Chagas admitiu que acreditava que Jair Bolsonaro iria mudar sua maneira de se comportar – “as atitudes mais intempestivas”, depois que fosse eleito presidente.
“Eu acho o fim da picada, no século XXI, a gente ainda achar que existem pessoas que são enviadas de Deus e são tratadas como mito. Mito pode também ser chamado de mentira, de ilusão. Desde o início me manifestei contra, o presidente não devia estimular isso, porque é um presidente, não um milagreiro”, criticou.

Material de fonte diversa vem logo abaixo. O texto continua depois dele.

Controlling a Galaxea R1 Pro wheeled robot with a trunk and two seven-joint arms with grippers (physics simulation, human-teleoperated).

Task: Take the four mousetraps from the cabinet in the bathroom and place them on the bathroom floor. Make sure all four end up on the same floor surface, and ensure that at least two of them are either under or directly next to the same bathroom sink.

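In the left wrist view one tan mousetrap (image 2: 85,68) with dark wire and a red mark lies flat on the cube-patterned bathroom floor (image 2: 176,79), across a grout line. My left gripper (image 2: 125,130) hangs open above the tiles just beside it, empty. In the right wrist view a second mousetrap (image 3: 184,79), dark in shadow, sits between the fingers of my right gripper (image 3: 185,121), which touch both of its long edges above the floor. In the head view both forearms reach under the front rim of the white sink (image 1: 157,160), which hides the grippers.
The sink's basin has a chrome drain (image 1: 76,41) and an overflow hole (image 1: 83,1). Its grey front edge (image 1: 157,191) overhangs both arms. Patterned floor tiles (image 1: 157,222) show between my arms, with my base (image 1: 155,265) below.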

“À medida que as coisas foram perdendo o rumo, e a própria personalidade do presidente foi tomando conta dele, aí começou a crítica. Se você começa de uma forma mais sutil e não surte efeito, vai aumentando até chegar uma hora em que você perde a censura. Acho que é a fase em que estou entrando agora”.
Em seu Twitter, Paulo Chagas disse que “há quem diga que não devo criticar o presidente Bolsonaro porque não temos outro capaz de liderar a direita”.

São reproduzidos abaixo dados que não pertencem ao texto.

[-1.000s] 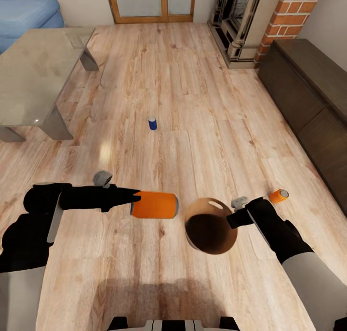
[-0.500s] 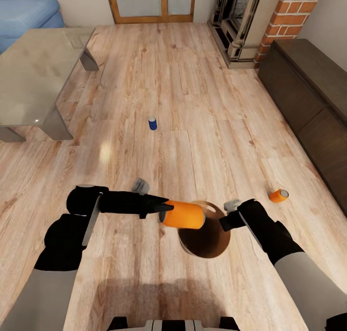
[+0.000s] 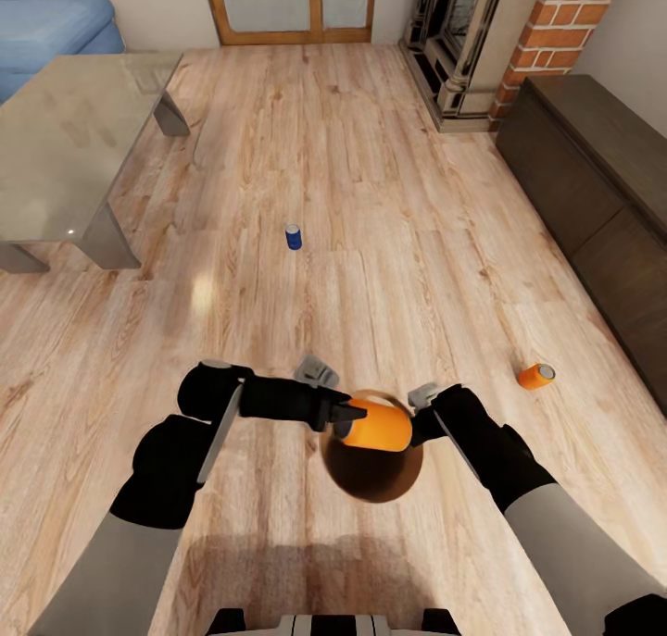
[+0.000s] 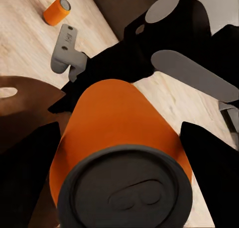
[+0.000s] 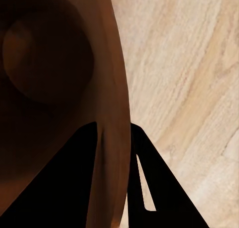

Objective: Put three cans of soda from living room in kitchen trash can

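My left gripper [image 3: 357, 420] is shut on an orange soda can [image 3: 375, 425] held sideways over the mouth of the trash can [image 3: 371, 474]. The same can [image 4: 119, 138] shows end-on between the left fingers. My right gripper [image 3: 419, 423] is shut on the trash can's rim [image 5: 112, 138], one finger inside and one outside, holding the bin above the floor. A second orange can [image 3: 535, 376] lies on its side on the floor to the right, also in the left wrist view [image 4: 56, 11]. The dark blue can [image 3: 294, 237] stands upright on the floor ahead.
A glass coffee table [image 3: 65, 136] and blue sofa [image 3: 56, 20] stand at the left. A long dark cabinet [image 3: 602, 201] runs along the right wall, with the brick fireplace [image 3: 556, 25] and glass doors [image 3: 296, 6] at the back.
My left arm has carried the orange can rightward until it hangs over the trash can. My right arm has brought the bin a little leftward toward it.
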Controlling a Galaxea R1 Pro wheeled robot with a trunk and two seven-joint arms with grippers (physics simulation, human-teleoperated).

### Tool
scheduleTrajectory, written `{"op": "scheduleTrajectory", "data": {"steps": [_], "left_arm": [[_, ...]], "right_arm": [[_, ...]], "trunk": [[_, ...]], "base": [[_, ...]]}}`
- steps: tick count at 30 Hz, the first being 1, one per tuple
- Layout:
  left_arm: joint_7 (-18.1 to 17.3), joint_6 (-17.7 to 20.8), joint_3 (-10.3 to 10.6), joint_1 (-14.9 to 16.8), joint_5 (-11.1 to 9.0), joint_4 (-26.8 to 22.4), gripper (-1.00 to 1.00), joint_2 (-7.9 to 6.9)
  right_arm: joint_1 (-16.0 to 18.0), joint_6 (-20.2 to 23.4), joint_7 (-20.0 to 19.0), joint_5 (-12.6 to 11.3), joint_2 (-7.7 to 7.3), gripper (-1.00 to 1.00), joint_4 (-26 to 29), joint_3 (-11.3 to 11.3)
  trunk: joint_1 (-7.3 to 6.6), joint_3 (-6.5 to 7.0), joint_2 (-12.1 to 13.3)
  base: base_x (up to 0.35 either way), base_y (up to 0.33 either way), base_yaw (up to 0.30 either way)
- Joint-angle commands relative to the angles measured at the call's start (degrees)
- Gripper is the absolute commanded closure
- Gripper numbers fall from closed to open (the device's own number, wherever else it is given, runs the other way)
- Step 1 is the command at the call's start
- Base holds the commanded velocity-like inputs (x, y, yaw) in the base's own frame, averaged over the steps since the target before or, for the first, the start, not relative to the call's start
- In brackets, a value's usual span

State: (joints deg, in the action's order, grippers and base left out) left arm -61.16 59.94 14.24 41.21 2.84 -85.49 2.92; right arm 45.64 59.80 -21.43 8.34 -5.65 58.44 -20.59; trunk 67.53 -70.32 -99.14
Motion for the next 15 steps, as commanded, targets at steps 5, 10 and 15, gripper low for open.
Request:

“Ora, se entre 200 milhões de brasileiros só encontramos um narcisista deslumbrado, trapalhão e que não cumpre o que promete para nos liderar, é porque a direita não está preparada para mudar o Brasil!”.
Ele também reconhece que há desconforto entre os militares com a presença do general Eduardo Pazuello no governo mesmo estando na ativa. “Há sim. Ainda mais o Pazuello, que está no final da carreira, já atingiu o último posto. Era natural que ele, ao ser ministro, que é muito mais do que general de divisão, passasse para a reserva, como fez o Ramos (Luiz Eduardo Ramos, ministro-chefe da Secretaria de Governo). É um desconforto porque isso está ligado àquela tentativa do presidente de associar Forças Armadas ao governo dele, como se ele tivesse apoiado institucionalmente. As Forças Armadas, como instituição, fazem o que está na Constituição”, argumentou.
Mesmo crítico de Bolsonaro, o general se equivoca quando acha que “o STF está saindo dos limites dele”, quando é papel do Supremo zelar pela Constituição, impedir os ataques e a desmoralização da Carta e a tentativa de desacreditar as instituições, como Bolsonaro e os bolsonaristas fazem persistentemente.